------ Material provided
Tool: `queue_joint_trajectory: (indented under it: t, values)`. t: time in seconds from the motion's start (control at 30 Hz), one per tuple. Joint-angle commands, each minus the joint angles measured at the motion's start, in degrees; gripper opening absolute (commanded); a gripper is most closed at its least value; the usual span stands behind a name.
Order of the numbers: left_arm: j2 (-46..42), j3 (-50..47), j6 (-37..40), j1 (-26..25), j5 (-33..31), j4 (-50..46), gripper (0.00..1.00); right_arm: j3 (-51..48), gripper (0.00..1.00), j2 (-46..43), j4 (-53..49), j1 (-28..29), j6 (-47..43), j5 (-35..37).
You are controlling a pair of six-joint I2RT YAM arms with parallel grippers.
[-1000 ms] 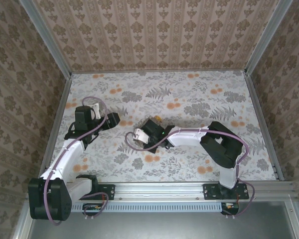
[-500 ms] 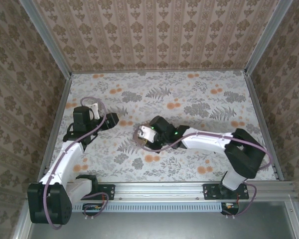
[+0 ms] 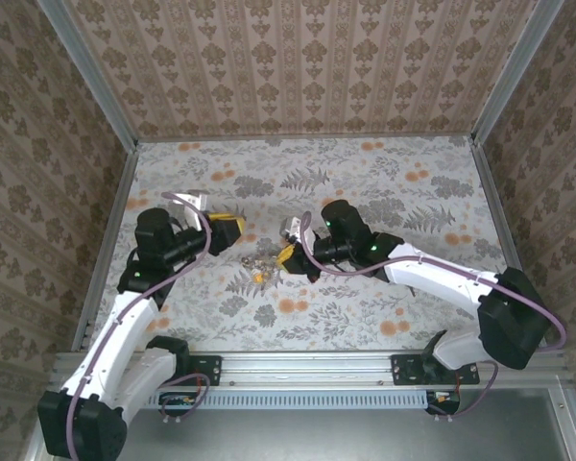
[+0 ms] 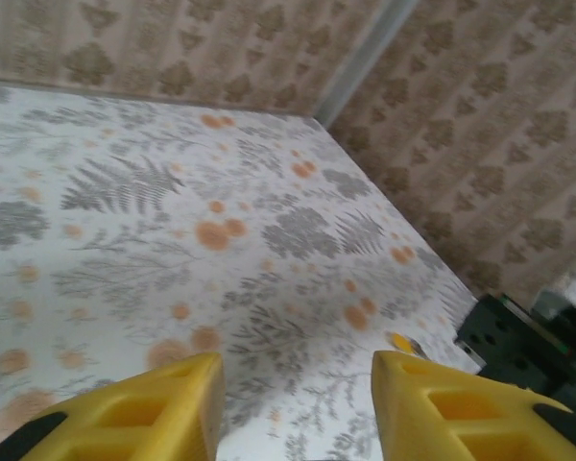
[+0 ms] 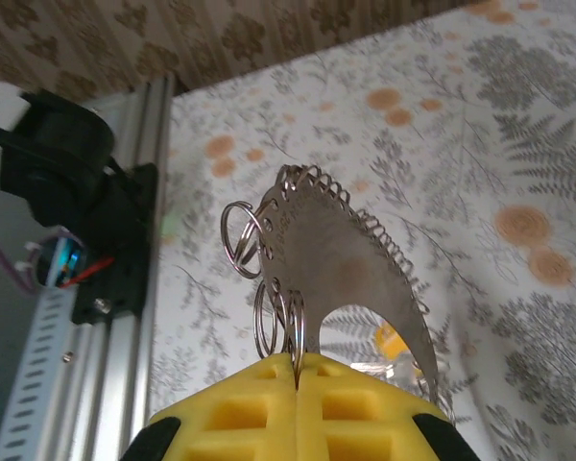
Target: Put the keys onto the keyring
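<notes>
The keyring (image 5: 341, 254) is a grey crescent-shaped metal plate with several wire rings along its edge. My right gripper (image 5: 298, 363) is shut on one of those rings and holds the plate just above the table. A tiny yellow-headed key (image 5: 392, 338) lies on the table under the plate. From above, the keyring (image 3: 257, 257) hangs between both grippers, with the key (image 3: 259, 276) just below it. The right gripper (image 3: 286, 255) is at its right. My left gripper (image 3: 228, 230) is at its upper left, open (image 4: 298, 375) and holding nothing; a key (image 4: 400, 341) shows by its right finger.
The flowered table (image 3: 365, 182) is walled by patterned panels (image 3: 307, 67). An aluminium rail (image 5: 106, 317) with a black arm mount (image 5: 53, 158) runs along the near edge. The right arm's dark body (image 4: 528, 336) sits close to the left gripper's right side.
The right arm swung its wrist up and to the right, with the keyring now showing left of its fingers. The left gripper shifted right, closer to the keyring.
</notes>
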Motion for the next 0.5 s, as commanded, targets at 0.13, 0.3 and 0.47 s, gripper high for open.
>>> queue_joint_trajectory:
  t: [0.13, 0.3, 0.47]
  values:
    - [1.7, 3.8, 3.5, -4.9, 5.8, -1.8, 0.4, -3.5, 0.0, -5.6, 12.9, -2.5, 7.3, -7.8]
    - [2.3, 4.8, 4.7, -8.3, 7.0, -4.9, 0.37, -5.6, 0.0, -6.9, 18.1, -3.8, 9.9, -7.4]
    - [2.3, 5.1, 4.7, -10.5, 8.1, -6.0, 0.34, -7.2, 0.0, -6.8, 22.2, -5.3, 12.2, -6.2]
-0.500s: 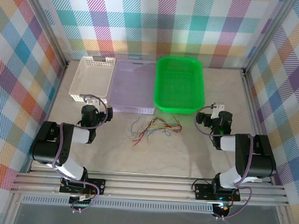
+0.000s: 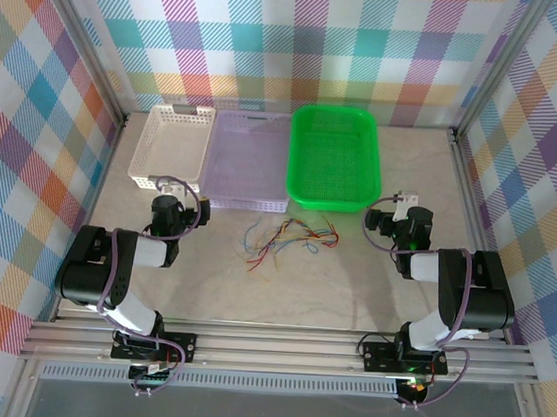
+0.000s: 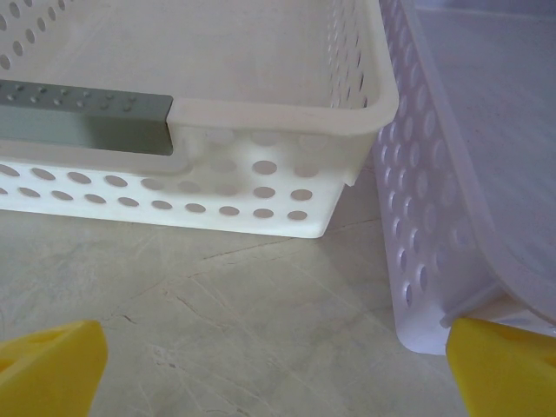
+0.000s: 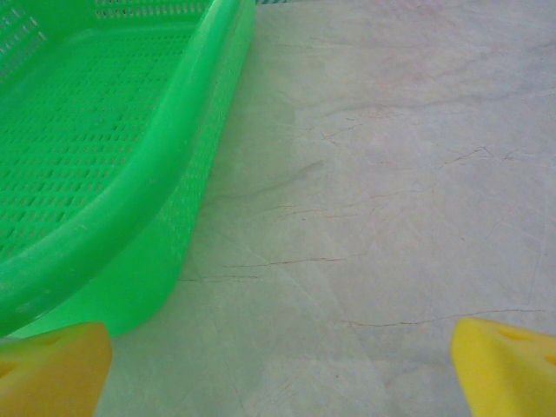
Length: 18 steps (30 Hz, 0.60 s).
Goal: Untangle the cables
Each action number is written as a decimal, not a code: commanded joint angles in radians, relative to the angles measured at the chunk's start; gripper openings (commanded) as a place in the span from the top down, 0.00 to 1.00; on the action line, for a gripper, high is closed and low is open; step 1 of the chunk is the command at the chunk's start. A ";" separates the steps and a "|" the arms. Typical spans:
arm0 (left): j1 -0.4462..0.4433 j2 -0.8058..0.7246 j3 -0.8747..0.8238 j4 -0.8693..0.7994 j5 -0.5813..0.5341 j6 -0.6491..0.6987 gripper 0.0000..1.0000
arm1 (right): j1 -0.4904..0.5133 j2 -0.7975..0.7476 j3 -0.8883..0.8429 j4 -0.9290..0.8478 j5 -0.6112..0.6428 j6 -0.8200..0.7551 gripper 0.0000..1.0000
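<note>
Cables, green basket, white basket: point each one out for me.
cables [image 2: 291, 236], top external view, middle of the tangle.
green basket [image 4: 148, 200], right wrist view, curved rim.
white basket [image 3: 287, 115], left wrist view, rim corner.

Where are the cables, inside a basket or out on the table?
Out. The cables lie tangled on the table, in front of the lilac basket and the green basket, none inside them.

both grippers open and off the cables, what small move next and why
Probably swing the right gripper left toward the cables. They lie tangled on the table, untouched; the right gripper faces the green basket, and the left gripper the white basket.
</note>
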 commanded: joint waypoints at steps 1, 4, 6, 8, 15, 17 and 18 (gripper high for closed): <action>0.007 -0.005 0.013 0.017 0.014 0.012 0.00 | -0.004 -0.002 0.017 0.042 -0.005 0.000 0.00; 0.007 -0.005 0.013 0.017 0.014 0.012 0.00 | -0.004 -0.001 0.017 0.042 -0.005 0.000 0.00; 0.007 -0.005 0.014 0.017 0.014 0.012 0.00 | -0.004 -0.002 0.017 0.042 -0.005 0.001 0.00; 0.007 -0.005 0.014 0.017 0.013 0.011 0.00 | -0.004 -0.001 0.016 0.042 -0.005 0.001 0.00; 0.007 -0.005 0.013 0.017 0.013 0.012 0.00 | -0.003 -0.010 0.012 0.050 0.018 0.009 0.00; 0.007 -0.005 0.013 0.017 0.014 0.012 0.00 | -0.004 -0.069 0.007 0.007 0.054 0.024 0.00; 0.006 -0.005 0.013 0.017 0.013 0.012 0.00 | -0.004 -0.103 0.016 -0.039 0.075 0.032 0.00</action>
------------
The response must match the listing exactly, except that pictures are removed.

▶ Solved problem:
Tool: `queue_joint_trajectory: (indented under it: t, values)`. t: time in seconds from the motion's start (control at 30 Hz), one per tuple. Joint-angle commands, each minus the joint angles measured at the motion's start, in degrees; gripper opening absolute (commanded); a gripper is most closed at its least value; the usual span stands behind a name.
Order of the numbers: left_arm: j2 (-46..42), j3 (-50..47), j6 (-37..40), j1 (-26..25), j5 (-33..31), j4 (-50..46), gripper (0.00..1.00); right_arm: j3 (-51..48), gripper (0.00..1.00), j2 (-46..43), j4 (-53..49), j1 (-28..29), j6 (-47..43), j5 (-35..37).
You are controlling a pair of six-joint I2RT YAM arms with parallel grippers.
[-1000 ms] 
[-500 ms] 
[+0 ms] 
[+0 ms] 
[+0 ms] 
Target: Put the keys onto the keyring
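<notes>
The keyring (image 5: 341, 254) is a grey crescent-shaped metal plate with several wire rings along its edge. My right gripper (image 5: 298, 363) is shut on one of those rings and holds the plate just above the table. A tiny yellow-headed key (image 5: 392, 338) lies on the table under the plate. From above, the keyring (image 3: 257, 257) hangs between both grippers, with the key (image 3: 259, 276) just below it. The right gripper (image 3: 286, 255) is at its right. My left gripper (image 3: 228, 230) is at its upper left, open (image 4: 298, 375) and holding nothing; a key (image 4: 400, 341) shows by its right finger.
The flowered table (image 3: 365, 182) is walled by patterned panels (image 3: 307, 67). An aluminium rail (image 5: 106, 317) with a black arm mount (image 5: 53, 158) runs along the near edge. The right arm's dark body (image 4: 528, 336) sits close to the left gripper's right side.
The right arm swung its wrist up and to the right, with the keyring now showing left of its fingers. The left gripper shifted right, closer to the keyring.
</notes>
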Motion for the next 0.5 s, as commanded, targets at 0.13, 0.3 and 0.47 s, gripper high for open.
>>> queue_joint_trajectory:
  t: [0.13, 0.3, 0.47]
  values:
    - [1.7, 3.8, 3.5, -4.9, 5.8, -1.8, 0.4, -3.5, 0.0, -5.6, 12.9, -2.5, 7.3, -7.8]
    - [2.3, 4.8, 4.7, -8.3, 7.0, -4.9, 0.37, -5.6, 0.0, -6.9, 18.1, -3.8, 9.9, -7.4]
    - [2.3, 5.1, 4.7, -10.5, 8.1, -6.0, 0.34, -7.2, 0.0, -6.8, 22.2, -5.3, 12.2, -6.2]
-0.500s: 
+0.000s: 
+0.000s: 
+0.000s: 
Length: 18 steps (30 Hz, 0.60 s).
Goal: Untangle the cables
Each action number is written as a decimal, not a code: commanded joint angles in radians, relative to the angles measured at the chunk's start; gripper openings (commanded) as a place in the span from the top down, 0.00 to 1.00; on the action line, for a gripper, high is closed and low is open; step 1 of the chunk is the command at the chunk's start. A ";" separates the steps and a "|" the arms. Typical spans:
arm0 (left): j1 -0.4462..0.4433 j2 -0.8058..0.7246 j3 -0.8747..0.8238 j4 -0.8693..0.7994 j5 -0.5813..0.5341 j6 -0.6491..0.6987 gripper 0.0000..1.0000
arm1 (right): j1 -0.4904..0.5133 j2 -0.7975..0.7476 j3 -0.8883..0.8429 j4 -0.9290..0.8478 j5 -0.6112..0.6428 j6 -0.8200..0.7551 gripper 0.0000..1.0000
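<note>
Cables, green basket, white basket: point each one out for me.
cables [image 2: 291, 236], top external view, middle of the tangle.
green basket [image 4: 148, 200], right wrist view, curved rim.
white basket [image 3: 287, 115], left wrist view, rim corner.

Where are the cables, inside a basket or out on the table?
Out. The cables lie tangled on the table, in front of the lilac basket and the green basket, none inside them.

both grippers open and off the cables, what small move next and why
Probably swing the right gripper left toward the cables. They lie tangled on the table, untouched; the right gripper faces the green basket, and the left gripper the white basket.
</note>
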 commanded: joint waypoints at steps 1, 4, 6, 8, 15, 17 and 18 (gripper high for closed): <action>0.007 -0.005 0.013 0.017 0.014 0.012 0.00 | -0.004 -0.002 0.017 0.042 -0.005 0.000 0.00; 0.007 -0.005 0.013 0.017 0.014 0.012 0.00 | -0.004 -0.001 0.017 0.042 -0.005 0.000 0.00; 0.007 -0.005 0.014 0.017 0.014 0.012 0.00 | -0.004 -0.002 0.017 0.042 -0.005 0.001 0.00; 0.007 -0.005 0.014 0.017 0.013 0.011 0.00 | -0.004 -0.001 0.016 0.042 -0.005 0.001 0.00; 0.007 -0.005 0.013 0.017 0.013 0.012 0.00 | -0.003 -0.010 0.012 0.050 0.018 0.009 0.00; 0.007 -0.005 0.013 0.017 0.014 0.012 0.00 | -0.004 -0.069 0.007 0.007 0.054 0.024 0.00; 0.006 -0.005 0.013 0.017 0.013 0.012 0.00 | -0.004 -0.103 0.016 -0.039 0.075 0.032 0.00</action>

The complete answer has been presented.